The Central Bank of Kenya (CBK) did announce the first-ever Kenya Banks’ Reference Rate (KBRR). KBRR is the newfangled reference rate that has replaced the Base Lending Rate (BLR). It is worth noting that a reference rate is the rate, which determines the pay-offs in financial contracts. The parties involved in the contract have no control over the Reference Rate since none can manipulate. Over time, Kenya’s commercial banks have been using the BLR in pricing products such as loans.
During July 8, 2014, the CBK’s Monetary Policy Committee (MPC) set the rate at 8.50%. Again, KBRR was set at 9.13% with July 8, 2014 being its effective date. The directive by MPC means that all commercial banks have to price their products at 9.13% KBRR. This benchmark will be maintained until it is reviewed again on January 2015 lest market conditions change drastically.
Before the introduction of KBRR, commercial banks priced their loans through the BLR, which varied from bank-to-bank. The KBRR will therefore be the common Reference Rate across all commercial banks. The Total Cost of Credit (TCC) is the interest rate by commercial banks plus premium (k), which covers the cost of Risk, Margin and Funds by the banks. The KBRR means that commercial banks will not be in a position to manipulate their lending rates. The KBRR is common for all commercial banks. The only thing they have the freedom to manipulate is the premium (cost of Risk, Margin and Funds).
On a positive note, some commercials have already begun implementing the new MPC directive. This now heralds a new era for cheap loans in Kenya. CfC StanbicBank cut its BLR to 13.5% from 16%. Additionally, Standard Chartered Bank lowered the borrowing rates to 15.9% on personal loans, 14.9% on auto loans and 15.9% on mortgage bundles. This will open competition amongst commercial banks. This competition is healthy in the financial market and will eventually benefit the customer. The multiplier effects of such competition have long term effects on both micro- and macroeconomic variables.

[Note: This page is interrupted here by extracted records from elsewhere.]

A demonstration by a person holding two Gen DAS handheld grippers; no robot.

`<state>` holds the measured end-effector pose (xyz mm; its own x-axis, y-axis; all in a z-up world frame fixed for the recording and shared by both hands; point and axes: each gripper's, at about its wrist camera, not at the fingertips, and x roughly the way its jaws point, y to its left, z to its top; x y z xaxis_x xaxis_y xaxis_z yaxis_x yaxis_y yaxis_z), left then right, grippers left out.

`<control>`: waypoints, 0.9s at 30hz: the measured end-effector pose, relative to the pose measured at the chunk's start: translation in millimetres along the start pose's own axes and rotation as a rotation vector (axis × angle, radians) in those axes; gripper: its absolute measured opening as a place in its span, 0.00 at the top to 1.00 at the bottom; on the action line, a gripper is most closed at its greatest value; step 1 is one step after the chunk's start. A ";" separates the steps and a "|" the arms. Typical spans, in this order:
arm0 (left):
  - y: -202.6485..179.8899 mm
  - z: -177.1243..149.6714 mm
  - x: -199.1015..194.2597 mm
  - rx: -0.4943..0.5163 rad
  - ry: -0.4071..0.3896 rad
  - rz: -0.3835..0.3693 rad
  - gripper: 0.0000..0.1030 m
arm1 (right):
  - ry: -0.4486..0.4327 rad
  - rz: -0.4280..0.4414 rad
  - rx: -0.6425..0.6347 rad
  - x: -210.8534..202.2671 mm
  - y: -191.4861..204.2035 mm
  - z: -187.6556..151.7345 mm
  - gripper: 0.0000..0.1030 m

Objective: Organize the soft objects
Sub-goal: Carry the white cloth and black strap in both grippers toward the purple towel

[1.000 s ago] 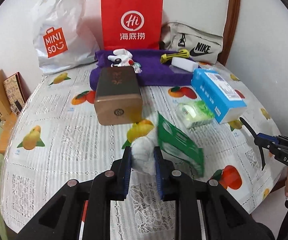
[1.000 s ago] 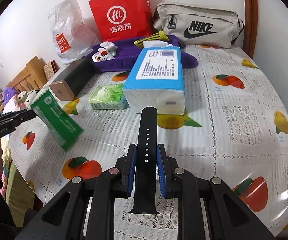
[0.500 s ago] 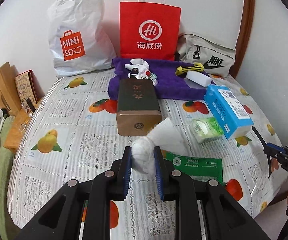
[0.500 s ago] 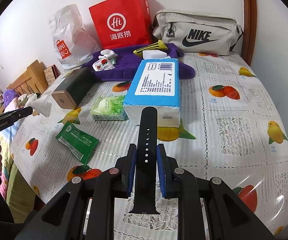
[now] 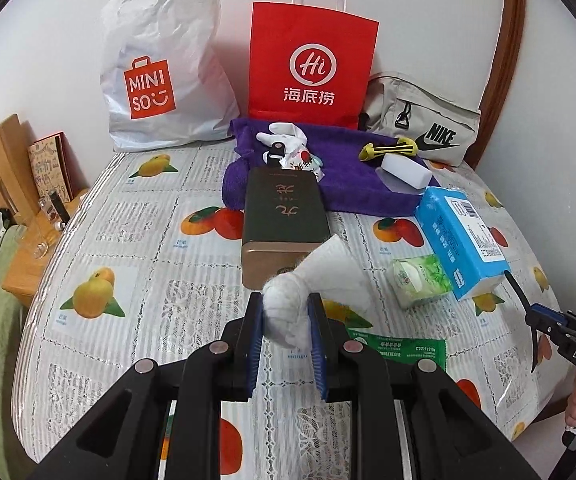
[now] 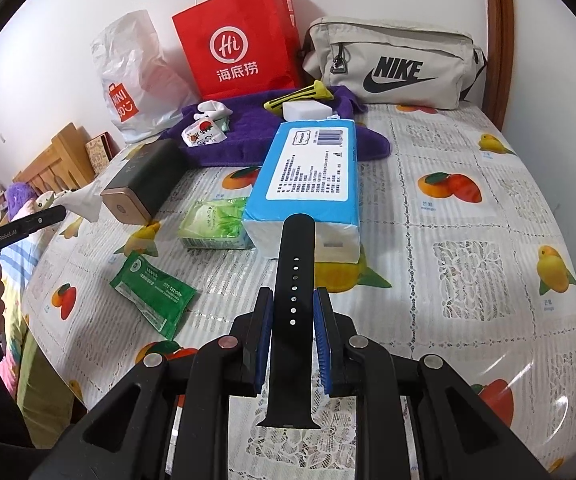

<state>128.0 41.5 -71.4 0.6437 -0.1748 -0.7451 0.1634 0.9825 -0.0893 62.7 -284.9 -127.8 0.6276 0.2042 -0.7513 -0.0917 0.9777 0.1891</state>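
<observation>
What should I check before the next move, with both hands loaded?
1. Left gripper jaws clamped on the white tissue: ok.
2. Right gripper jaws clamped on the black watch strap: ok.
3. Tissue clear of the green sachet, which lies flat on the table: ok.
4. Tissue's loose end clear of the dark gold-ended box: cannot tell; they overlap in the left view.
5. Bare spot on the purple towel for a drop: ok, between the small packets and the white block.
6. Strap's far tip clear of the blue tissue pack: cannot tell.
</observation>
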 end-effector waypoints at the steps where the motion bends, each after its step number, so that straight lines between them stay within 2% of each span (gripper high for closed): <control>1: 1.0 0.5 0.5 -0.001 0.002 -0.002 0.80 | -0.001 0.000 0.000 0.1 0.2 0.8 0.80; 9: 5.2 3.3 1.4 -0.008 0.004 -0.022 0.80 | -0.015 0.007 -0.005 -6.2 4.7 6.6 0.80; 15: 11.0 10.4 -0.3 -0.027 -0.004 -0.034 0.80 | -0.034 0.047 -0.020 -14.6 13.9 17.1 0.80; 27: 17.2 42.4 6.2 -0.062 -0.038 -0.051 0.80 | -0.103 0.078 -0.075 -15.0 31.3 76.3 0.80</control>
<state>166.5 54.6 -49.6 0.6638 -0.2262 -0.7129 0.1508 0.9741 -0.1686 109.4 -261.1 -62.4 0.6917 0.2774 -0.6668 -0.1985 0.9608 0.1937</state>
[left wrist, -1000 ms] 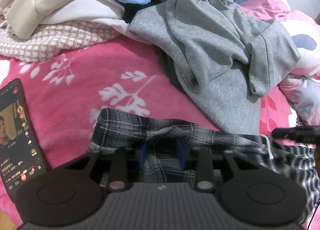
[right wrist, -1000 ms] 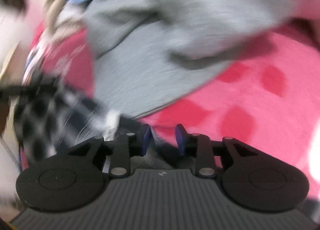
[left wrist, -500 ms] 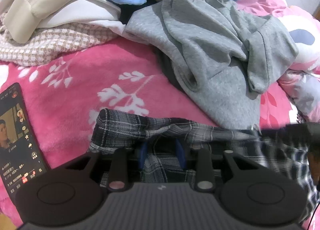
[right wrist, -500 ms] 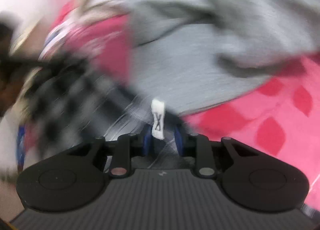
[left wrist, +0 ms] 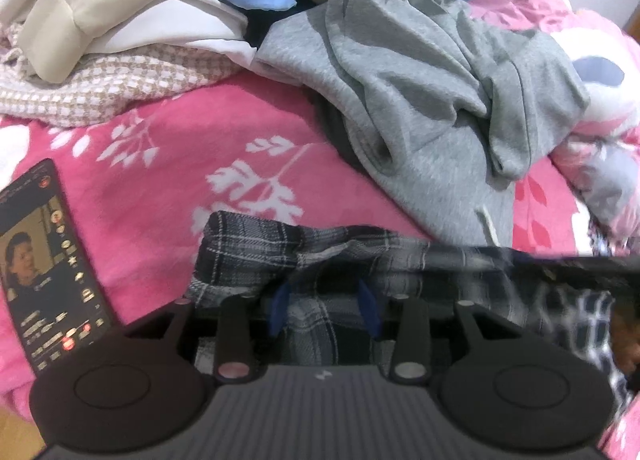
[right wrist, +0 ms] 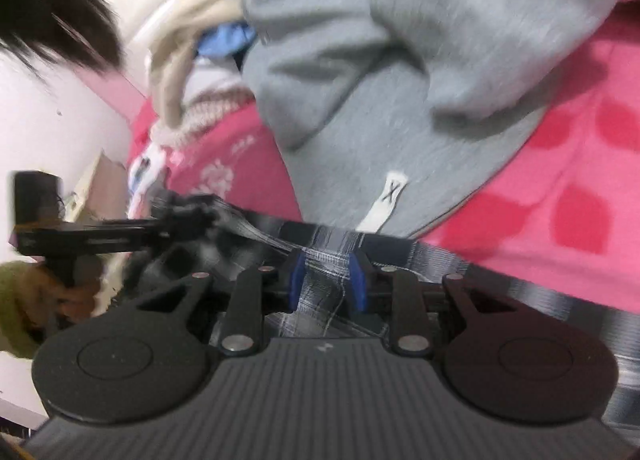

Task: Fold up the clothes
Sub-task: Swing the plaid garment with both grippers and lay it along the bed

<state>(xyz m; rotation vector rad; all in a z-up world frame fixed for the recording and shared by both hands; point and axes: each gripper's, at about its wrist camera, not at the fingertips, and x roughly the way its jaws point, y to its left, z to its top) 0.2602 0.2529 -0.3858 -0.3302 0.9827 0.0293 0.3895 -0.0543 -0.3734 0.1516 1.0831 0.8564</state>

The retail clients’ head in East Africa and Kenya for Standard Chartered Mr. Bhartesh Shah said: “Increased consumer appetite to borrow as well as an increasingly sophisticated consumer seeking more financial options prompted the bank to open up access to credit to people who wish to borrow but are otherwise restricted by the cost of credit,” said. Such actions lower the borrowing rate and eventually enabled more customers secure loans cheaply.
According to the CEO of Kenya Bankers Association (KBA) Habil Olaka: “The general direction of lending rates is downwards because the macroeconomic environment has been easing, the trend in the Central Bank Rate (CBR) is downwards, Treasury Bill rates are going downwards and deposit rates have also began moving downwards. The only problem has been transmitting that into the market.”